*Task details*
What you need to produce from the material below is an exact transcription of the lines from the one with "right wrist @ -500" through the one with "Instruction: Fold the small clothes", both included, and no other line.

------------------------------

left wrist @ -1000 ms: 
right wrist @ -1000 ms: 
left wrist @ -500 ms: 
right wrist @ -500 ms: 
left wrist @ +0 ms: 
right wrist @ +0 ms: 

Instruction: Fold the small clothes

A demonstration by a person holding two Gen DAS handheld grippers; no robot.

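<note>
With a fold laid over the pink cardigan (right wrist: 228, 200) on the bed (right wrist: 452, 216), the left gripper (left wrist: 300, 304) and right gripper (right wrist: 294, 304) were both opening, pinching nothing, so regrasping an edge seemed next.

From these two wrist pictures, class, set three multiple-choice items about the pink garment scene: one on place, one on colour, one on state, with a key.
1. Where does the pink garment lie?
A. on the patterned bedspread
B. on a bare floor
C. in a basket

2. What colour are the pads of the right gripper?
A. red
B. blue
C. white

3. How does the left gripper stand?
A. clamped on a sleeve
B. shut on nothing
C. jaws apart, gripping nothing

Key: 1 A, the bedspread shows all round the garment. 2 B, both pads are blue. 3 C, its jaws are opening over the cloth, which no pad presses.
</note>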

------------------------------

*Written solution*
right wrist @ -500 ms: 
left wrist @ +0 ms: 
right wrist @ +0 ms: 

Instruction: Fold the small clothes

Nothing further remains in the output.